_Work to complete_.
Read the listing and extract each line that includes the word "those".
BEGIN Data block
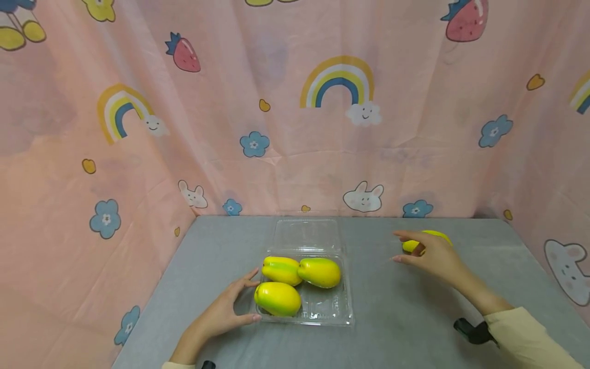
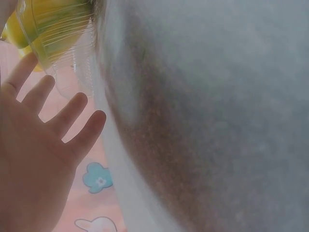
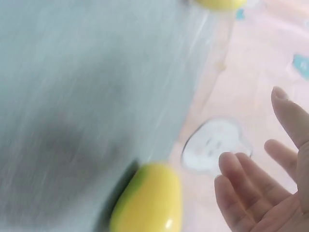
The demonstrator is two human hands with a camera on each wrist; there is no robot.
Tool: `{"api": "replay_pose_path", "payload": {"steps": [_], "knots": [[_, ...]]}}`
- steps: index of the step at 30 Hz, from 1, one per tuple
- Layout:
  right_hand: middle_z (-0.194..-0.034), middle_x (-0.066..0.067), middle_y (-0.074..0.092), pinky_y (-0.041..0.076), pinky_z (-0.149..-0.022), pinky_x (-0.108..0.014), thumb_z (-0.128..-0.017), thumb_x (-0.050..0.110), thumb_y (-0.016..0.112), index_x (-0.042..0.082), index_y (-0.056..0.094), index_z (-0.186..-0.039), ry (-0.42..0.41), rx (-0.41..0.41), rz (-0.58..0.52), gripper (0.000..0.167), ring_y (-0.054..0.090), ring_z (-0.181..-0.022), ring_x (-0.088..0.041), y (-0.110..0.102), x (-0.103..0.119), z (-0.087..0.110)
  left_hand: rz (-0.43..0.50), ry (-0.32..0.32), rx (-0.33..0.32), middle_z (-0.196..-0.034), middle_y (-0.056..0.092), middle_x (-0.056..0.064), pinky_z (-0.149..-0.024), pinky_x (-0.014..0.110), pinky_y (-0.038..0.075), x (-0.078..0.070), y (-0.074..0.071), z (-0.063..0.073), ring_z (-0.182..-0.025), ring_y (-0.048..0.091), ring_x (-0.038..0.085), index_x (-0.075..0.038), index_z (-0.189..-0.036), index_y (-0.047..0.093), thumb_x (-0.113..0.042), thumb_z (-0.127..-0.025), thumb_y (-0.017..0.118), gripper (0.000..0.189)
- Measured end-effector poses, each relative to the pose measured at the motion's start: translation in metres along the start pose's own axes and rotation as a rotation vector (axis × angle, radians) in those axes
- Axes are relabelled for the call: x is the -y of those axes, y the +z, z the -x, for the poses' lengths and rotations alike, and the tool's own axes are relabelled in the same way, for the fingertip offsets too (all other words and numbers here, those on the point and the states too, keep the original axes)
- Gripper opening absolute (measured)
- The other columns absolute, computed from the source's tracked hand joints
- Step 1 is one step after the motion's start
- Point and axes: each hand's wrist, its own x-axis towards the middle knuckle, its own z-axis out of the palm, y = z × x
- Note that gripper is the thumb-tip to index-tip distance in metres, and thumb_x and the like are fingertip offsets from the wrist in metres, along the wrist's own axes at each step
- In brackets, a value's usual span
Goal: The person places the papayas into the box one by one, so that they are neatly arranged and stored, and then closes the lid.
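Three yellow-green papayas lie in a clear plastic clamshell box: one papaya at the back left, another papaya at the back right and a papaya at the front left. My left hand rests at the box's left side, thumb and fingers spread along its edge. A further papaya lies on the table at the back right, partly hidden behind my right hand. That hand is empty, its thumb and fingers apart; in the right wrist view the papaya shows beside the fingers.
The box's transparent lid is folded back flat behind it on the grey table. A pink printed curtain hangs along the table's back and both sides. A black strap piece sits at my right wrist.
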Motion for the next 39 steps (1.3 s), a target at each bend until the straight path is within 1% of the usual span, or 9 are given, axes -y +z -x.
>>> {"api": "replay_pose_path", "payload": {"steps": [6, 10, 13, 16, 19, 25, 29, 35, 39], "knots": [[-0.115, -0.019, 0.069, 0.046, -0.062, -0.023, -0.084, 0.048, 0.075, 0.01, 0.06, -0.135, 0.07, 0.039, 0.006, 0.065, 0.059, -0.083, -0.021, -0.011, -0.029, -0.002, 0.005, -0.005, 0.008, -0.165, 0.024, -0.011, -0.115, 0.068, 0.028, 0.002, 0.0, 0.0, -0.152, 0.026, 0.031, -0.03, -0.141, 0.048, -0.054, -0.076, 0.08, 0.076], [-0.125, -0.026, 0.064, 0.05, -0.067, -0.032, -0.086, 0.049, 0.072, 0.009, 0.058, -0.137, 0.109, 0.058, 0.027, 0.067, 0.061, -0.088, -0.028, -0.016, -0.046, -0.004, 0.011, -0.005, 0.008, -0.165, 0.024, -0.011, -0.115, 0.068, 0.028, 0.002, 0.001, -0.001, -0.152, 0.026, 0.032, -0.03, -0.141, 0.048, -0.055, -0.076, 0.08, 0.076], [-0.129, -0.03, 0.061, 0.05, -0.066, -0.034, -0.087, 0.051, 0.071, 0.008, 0.057, -0.138, 0.119, 0.066, 0.052, 0.069, 0.063, -0.088, -0.03, -0.02, -0.058, -0.006, 0.003, -0.009, 0.005, -0.165, 0.024, -0.01, -0.115, 0.068, 0.028, 0.002, 0.001, -0.001, -0.152, 0.026, 0.032, -0.03, -0.142, 0.048, -0.057, -0.075, 0.079, 0.078], [-0.131, -0.03, 0.06, 0.046, -0.06, -0.031, -0.086, 0.053, 0.07, 0.008, 0.055, -0.14, 0.131, 0.075, 0.062, 0.071, 0.063, -0.085, -0.027, -0.022, -0.069, -0.007, -0.001, -0.013, 0.005, -0.166, 0.024, -0.009, -0.115, 0.068, 0.028, 0.002, 0.001, -0.001, -0.152, 0.026, 0.032, -0.029, -0.142, 0.048, -0.058, -0.075, 0.078, 0.079], [-0.131, -0.03, 0.06, 0.044, -0.058, -0.028, -0.086, 0.054, 0.07, 0.007, 0.054, -0.14, 0.134, 0.077, 0.075, 0.073, 0.065, -0.083, -0.026, -0.025, -0.078, -0.007, 0.0, -0.009, 0.004, -0.166, 0.024, -0.009, -0.115, 0.068, 0.028, 0.003, 0.001, -0.001, -0.152, 0.026, 0.032, -0.028, -0.142, 0.048, -0.058, -0.075, 0.078, 0.079], [-0.131, -0.03, 0.06, 0.049, -0.061, -0.032, -0.085, 0.057, 0.069, 0.006, 0.053, -0.141, 0.144, 0.09, 0.099, 0.077, 0.068, -0.085, -0.029, -0.028, -0.088, -0.009, 0.005, -0.004, 0.001, -0.166, 0.024, -0.009, -0.115, 0.068, 0.028, 0.003, 0.001, -0.001, -0.152, 0.026, 0.032, -0.027, -0.142, 0.049, -0.057, -0.075, 0.079, 0.079], [-0.133, -0.032, 0.057, 0.047, -0.059, -0.03, -0.086, 0.058, 0.068, 0.005, 0.052, -0.142, 0.16, 0.108, 0.108, 0.079, 0.067, -0.082, -0.026, -0.03, -0.091, -0.011, 0.004, -0.007, 0.001, -0.166, 0.024, -0.01, -0.116, 0.067, 0.027, 0.002, 0.001, -0.001, -0.152, 0.026, 0.031, -0.03, -0.14, 0.049, -0.058, -0.075, 0.078, 0.077], [-0.134, -0.034, 0.054, 0.035, -0.051, -0.027, -0.086, 0.059, 0.067, 0.004, 0.049, -0.144, 0.175, 0.132, 0.102, 0.082, 0.05, -0.063, -0.016, -0.03, -0.092, -0.011, 0.0, -0.017, -0.002, -0.165, 0.024, -0.011, -0.116, 0.067, 0.028, 0.003, 0.001, -0.001, -0.152, 0.026, 0.03, -0.033, -0.139, 0.048, -0.059, -0.075, 0.078, 0.075], [-0.132, -0.034, 0.056, 0.033, -0.051, -0.027, -0.085, 0.058, 0.069, 0.003, 0.05, -0.143, 0.168, 0.135, 0.107, 0.083, 0.044, -0.06, -0.015, -0.029, -0.094, -0.011, -0.002, -0.023, -0.001, -0.166, 0.024, -0.011, -0.115, 0.068, 0.028, 0.003, 0.001, -0.001, -0.152, 0.026, 0.031, -0.033, -0.14, 0.048, -0.059, -0.075, 0.078, 0.076]]}}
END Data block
_Written answer_.
- Measured end-effector poses, each relative to the pose measured at the motion's start: translation in metres along the start pose's own axes and rotation as a rotation vector (axis × angle, radians) in those axes
- Axes are relabelled for the call: x is the -y of those axes, y the +z, z the -x, for the poses' lengths and rotations alike, and the tool's own axes are relabelled in the same way, for the fingertip offsets too (all other words and numbers here, those on the point and the states too, keep the original axes)

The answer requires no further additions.